English noble (1390–1421)

Arms of Umfraville of Harbottle: Gules semée of cross-crosslets or, a cinquefoil of the second.

Gilbert V de Umfraville (July 1390 – 22 March 1421), popularly styled the "Earl of Kyme", was an English noble who took part in the Hundred Years War. He was killed during the Battle of Baugé in 1421 fighting a Franco-Scots army.

==Life==
Gilbert was born at the end of July 1390, the only son of Thomas II de Umfraville of Harbottle and Agnes Grey. He succeeded his father on 12 February 1391, as a minor of only twenty-eight weeks old. He married Anne, daughter of Ralph Neville, 1st Earl of Westmorland, and his wife Margaret, daughter of Hugh Stafford, 2nd Earl of Stafford in 1413. On the 3rd of december 1409, he fought against Georges de La Trémoille during a joust in Lille in honor of the duke of Burgundy John the Fearless.
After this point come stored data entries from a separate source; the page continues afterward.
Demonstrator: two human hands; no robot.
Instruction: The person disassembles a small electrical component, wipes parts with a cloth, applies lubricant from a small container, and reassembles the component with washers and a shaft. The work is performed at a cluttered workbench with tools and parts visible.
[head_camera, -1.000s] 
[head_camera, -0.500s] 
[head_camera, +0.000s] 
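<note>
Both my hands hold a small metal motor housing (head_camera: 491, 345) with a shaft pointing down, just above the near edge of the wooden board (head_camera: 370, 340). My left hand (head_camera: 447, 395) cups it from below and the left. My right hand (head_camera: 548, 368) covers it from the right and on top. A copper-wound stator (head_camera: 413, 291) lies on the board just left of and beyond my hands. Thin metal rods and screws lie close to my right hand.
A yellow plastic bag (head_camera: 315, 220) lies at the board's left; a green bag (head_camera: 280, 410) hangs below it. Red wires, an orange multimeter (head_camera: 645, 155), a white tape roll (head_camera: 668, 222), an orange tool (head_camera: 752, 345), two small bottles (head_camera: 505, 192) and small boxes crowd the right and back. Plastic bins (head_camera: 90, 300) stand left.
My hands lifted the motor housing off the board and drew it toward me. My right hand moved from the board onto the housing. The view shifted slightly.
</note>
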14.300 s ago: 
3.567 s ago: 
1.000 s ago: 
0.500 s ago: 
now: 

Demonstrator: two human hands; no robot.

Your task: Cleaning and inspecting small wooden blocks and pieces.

He died fighting the French at the Battle of Baugé on 22 March 1421. He did not have any issue and the family estates were partitioned between his five sisters and their husbands. (Note: His sisters were; Elizabeth, the wife of William Elmede; Matilda, the wife of William Rither; Johanna, the wife of Thomas Lambert; Margaret the wife of John Constable and Agnes, the wife of Thomas Hagirston) His uncle Robert de Umfraville, inherited the Redesdale and Kyme estates.